Un homme avait deux fils. Depuis que le Christ a assumé le fardeau de notre chair, et a revêtu les dépouilles de l’humanité, Dieu s’appelle en toute vérité homme. Dieu prend vraiment le nom de père des deux fils, parce que la déité mélangée à l’humanité, la piété associée à la déité ont mêlé l’homme et Dieu, ce que le Seigneur unit dans le Père. Cet homme, donc, ce père eut deux fils, qui n’obtinrent pas l’existence par leur mérite, mais par le commandement de Dieu. Car le Christ a été vu par nous comme un homme sans cesser d’être Dieu dans les arcanes de sa majesté. Il eut deux fils, c’est-à-dire deux peuples, le peuple des juifs et celui des Gentils. Le peuple juif, Il le rendit plus âgé par la modération de la loi. La stupidité du paganisme garda le peuple des gentils plus jeune. Car comme la sagesse donne de la mesure, la sottise enlève tout ce qui est viril. Ce n’est pas l’âge qui l’emporte chez le jeune, mais les mœurs. Ce ne sont pas les années qui ont fait le vieux mais les pensées.

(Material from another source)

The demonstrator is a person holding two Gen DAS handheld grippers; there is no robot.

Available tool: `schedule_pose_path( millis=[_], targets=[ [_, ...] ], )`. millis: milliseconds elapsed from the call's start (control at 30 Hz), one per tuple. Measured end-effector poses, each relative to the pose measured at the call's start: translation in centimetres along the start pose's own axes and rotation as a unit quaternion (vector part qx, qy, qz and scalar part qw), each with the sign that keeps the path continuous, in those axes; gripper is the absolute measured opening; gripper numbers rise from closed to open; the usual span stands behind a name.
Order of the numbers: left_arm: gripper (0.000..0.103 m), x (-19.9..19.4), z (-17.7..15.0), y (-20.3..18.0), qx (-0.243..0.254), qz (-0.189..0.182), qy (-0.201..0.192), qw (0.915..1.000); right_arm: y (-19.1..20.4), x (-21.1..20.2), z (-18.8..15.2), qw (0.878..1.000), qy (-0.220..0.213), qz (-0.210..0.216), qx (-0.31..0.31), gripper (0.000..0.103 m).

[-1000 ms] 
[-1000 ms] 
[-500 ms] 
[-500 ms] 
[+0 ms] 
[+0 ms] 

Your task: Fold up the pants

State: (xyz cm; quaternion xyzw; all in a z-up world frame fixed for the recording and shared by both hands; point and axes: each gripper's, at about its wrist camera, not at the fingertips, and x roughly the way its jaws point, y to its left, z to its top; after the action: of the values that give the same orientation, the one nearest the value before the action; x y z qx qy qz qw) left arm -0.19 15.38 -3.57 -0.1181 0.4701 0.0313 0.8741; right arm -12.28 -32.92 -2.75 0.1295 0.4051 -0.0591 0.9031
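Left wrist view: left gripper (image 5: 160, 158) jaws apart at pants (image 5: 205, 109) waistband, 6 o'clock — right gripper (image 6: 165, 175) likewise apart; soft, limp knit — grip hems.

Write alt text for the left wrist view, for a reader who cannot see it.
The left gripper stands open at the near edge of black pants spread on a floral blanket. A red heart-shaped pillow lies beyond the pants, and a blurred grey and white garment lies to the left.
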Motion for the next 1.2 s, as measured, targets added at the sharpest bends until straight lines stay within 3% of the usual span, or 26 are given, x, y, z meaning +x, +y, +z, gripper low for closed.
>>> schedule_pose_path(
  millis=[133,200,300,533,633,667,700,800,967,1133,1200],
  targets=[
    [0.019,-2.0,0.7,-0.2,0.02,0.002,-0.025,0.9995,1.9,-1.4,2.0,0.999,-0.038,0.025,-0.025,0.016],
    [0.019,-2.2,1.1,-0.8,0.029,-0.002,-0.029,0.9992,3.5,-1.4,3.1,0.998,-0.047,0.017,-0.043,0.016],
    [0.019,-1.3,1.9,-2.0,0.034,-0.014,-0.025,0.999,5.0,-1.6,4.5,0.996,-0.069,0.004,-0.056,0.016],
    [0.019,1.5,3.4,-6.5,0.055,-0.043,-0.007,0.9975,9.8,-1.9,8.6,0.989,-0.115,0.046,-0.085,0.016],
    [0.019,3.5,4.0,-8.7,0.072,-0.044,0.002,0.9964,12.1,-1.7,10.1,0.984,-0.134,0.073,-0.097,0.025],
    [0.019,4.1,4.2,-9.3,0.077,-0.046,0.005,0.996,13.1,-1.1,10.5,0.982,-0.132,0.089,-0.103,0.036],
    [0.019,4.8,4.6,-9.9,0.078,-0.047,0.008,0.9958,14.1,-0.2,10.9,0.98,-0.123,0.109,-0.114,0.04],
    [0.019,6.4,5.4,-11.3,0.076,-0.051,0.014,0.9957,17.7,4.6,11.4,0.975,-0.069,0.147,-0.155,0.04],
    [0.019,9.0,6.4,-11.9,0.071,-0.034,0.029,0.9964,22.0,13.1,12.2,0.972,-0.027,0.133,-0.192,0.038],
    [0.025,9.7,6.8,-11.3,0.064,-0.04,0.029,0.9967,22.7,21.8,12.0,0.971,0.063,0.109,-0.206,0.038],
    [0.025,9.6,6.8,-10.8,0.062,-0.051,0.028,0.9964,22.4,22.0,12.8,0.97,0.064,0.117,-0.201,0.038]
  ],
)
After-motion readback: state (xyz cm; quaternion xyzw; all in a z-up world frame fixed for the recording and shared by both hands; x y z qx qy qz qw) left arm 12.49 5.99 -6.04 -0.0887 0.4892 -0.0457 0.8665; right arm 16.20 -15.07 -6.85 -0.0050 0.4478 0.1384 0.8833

Et le plus jeune dit à son père : donne-moi ma part d’héritage. Il ne demanda pas cela de vive voix à celui qui connaît les pensées, mais par le désir. Car la volonté propre de Dieu nous apporte le bien et le mal. Donc, celui-ci, maître de toutes les destinées comme son Père, a obtenu sa part par sa propre volonté, en disant : donne –moi ma part d’héritage. Et quelle est cette part ? Que peut-elle bien être ? La vertu, la parole, la science, la raison, le jugement, toutes ces choses qui appartiennent sur cette terre à l’homme de préférence aux animaux, c’est-à-dire, selon l’Apôtre, la loi naturelle. Il répartit donc ses biens, donnant au plus jeune ces cinq biens de la nature que nous avons énumérés. Au plus âgé, il a donné cinq livres divinement inspirés, d’après une répartition inégale selon le mérite, mais égale par le chiffre. La part du plus jeune corromprait l’ordre humain ; la part du plus âgée subsisterait, ayant été instituée par Dieu. L’une et l’autre loi conduiraient les fils à la connaissance du Père, promouvraient la révérence envers son auteur.